Juan Ponce Enrile, interpellating Roxas at Monday’s
session, likened the Ashmore group to a hedge-fund
company of “vulture capitalists” out to buy Aramco’s
Petron shares to reap more profits by turning around and
later unloading all their Petron shares in the market.
“We understand that these types of investors do not stay
in a captured company for five years.”
In a
privileged speech, Roxas raised the alarm over the
unexplained consequences of the sale of Petron shares
when the price of oil has breached the $100 a barrel.
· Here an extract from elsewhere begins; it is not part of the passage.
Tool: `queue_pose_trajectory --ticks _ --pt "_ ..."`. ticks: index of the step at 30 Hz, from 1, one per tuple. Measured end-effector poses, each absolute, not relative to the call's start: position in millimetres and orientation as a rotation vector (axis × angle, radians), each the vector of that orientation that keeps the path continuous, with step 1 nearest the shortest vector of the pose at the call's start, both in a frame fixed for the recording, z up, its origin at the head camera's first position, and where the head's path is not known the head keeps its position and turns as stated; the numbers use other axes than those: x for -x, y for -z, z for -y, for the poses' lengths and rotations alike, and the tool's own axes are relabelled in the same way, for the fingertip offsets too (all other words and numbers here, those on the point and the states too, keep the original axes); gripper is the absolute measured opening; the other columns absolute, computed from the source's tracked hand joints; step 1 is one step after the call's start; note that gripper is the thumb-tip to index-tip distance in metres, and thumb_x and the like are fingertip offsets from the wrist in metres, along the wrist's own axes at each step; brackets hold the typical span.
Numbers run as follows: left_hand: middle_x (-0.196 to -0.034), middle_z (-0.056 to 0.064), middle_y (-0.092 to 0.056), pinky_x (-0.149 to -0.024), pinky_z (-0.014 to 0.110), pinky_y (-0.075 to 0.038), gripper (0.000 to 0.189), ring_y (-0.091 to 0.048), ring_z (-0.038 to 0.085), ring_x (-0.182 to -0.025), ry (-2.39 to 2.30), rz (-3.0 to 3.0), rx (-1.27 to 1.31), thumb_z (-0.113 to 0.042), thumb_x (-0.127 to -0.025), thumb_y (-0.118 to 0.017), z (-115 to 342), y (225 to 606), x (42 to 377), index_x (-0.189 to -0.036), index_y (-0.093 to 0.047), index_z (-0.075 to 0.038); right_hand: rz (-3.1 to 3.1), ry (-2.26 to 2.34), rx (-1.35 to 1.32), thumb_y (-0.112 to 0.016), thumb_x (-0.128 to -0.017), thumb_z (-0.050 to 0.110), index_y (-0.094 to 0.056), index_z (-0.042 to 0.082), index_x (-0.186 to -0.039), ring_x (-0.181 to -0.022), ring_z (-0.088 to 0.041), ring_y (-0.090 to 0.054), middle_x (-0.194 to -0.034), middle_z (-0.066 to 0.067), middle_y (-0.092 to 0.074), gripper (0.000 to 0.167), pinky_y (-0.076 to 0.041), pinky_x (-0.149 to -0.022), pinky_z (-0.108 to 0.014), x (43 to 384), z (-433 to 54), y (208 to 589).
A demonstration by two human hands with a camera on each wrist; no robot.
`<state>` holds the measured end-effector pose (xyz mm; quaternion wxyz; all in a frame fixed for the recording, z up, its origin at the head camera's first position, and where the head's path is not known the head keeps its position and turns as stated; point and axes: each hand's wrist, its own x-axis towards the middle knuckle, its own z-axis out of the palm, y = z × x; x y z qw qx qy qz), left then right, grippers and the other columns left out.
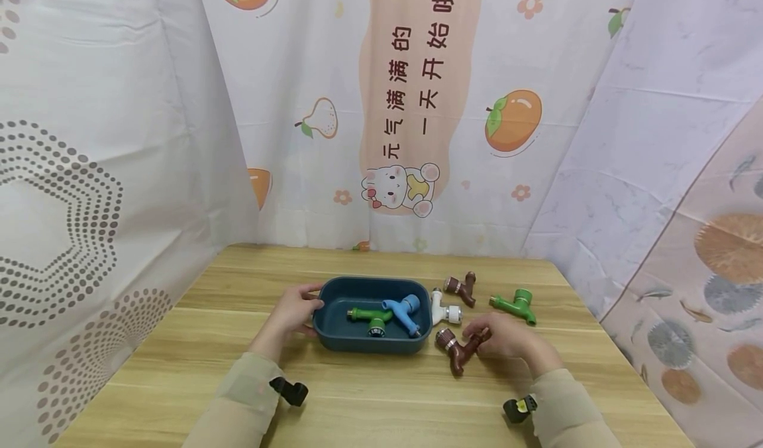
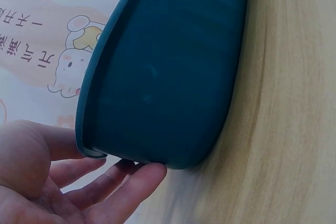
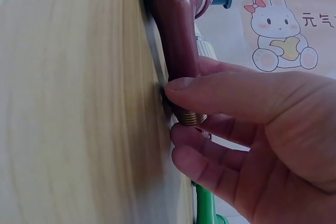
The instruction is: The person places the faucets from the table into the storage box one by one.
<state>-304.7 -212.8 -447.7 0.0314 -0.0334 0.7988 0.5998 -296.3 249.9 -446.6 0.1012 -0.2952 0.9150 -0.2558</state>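
Note:
A dark teal plastic basin stands on the wooden table. My left hand grips its left end, thumb over the rim and fingers against the outside wall, as the left wrist view also shows. Inside the basin lie a green tap and a light blue tap. To the right of the basin, my right hand pinches a dark red tap between thumb and fingers. In the right wrist view, the thumb presses the red tap just above its brass threaded end, close over the tabletop.
A white tap lies right at the basin's right end. Behind it is another dark red tap, and a green tap lies farther right. Printed curtains hang along the table's back and sides.

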Motion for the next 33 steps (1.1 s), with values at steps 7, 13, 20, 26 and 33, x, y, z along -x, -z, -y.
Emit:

“At a time when there is great uncertainty relative to
the supply and price of oil, would it not be prudent for
the government to have exercised its right of first
refusal, so it could resell to ‘strategic hands,’ such
as Brunei, the UAE, Indonesia, Malaysia and other oil
producers?”
“Normally, this [Aramco-Ashmore deal] would be an
intercorporate financial transaction, one buyer
purchasing the ownership interest of an existing
investor. But this is not an ordinary time, nor is this
an ordinary transaction,” he added.
Roxas
invoked the “right of first refusal,” which means that
the Philippine government—through the Philippine
National Oil Co.—has the right to purchase Saudi
Aramco’s stake in Petron before a third party can
purchase it. Petron supplies 40 percent of the
domestic-oil market and produces 180,000 barrels of the
daily demand of 330,000 barrels.
Roxas
recalled that in 1994, when the government chose to
privatize 40 percent of Petron shares, it chose Saudi
Arabia through its Aramco subsidiary, Aramco Overseas
Co., because it was considered a strategic partner that
would ensure the steady supply of oil to the country.
“The
reason for selling 40 percent of Petron to Saudi Arabia
via Aramco in 1994 was that it would be able to ensure a
steady supply of crude, and so therefore if they held an
ownership interest in Petron, they would make sure that
in fact Petron would be well-supplied with oil,” he
said.
In
contrast, Roxas said, Ashmore Ltd. is a “hedge fund,”
and its operations are in the buying and selling of
shares of stock in various businesses, not in petroleum
operations. “If we treat this sale of shares by Saudi
Aramco to Ashmore as a purely financial transaction,
then the rationale for having sold this to begin with in
1994 is now rendered not only obsolete but also
ineffective,” he said. The transaction amounts to $550
million, nearly the same paid for by Saudi Aramco.
“The
government saw that they wanted in fact to have this
right of first refusal to ensure that the 40-percent
ownership interest would always be in ‘friendly hands.’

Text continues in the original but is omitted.